(Available data begins)

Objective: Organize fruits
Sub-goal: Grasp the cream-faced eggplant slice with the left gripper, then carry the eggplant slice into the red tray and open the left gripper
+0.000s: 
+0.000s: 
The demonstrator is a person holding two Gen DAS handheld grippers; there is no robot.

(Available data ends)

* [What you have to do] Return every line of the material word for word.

* [Exercise solution]
Objective: Organize fruits
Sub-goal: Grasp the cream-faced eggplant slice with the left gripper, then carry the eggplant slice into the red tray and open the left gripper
+0.000s: 
+0.000s: 
The demonstrator is a person holding two Gen DAS handheld grippers; there is no robot.

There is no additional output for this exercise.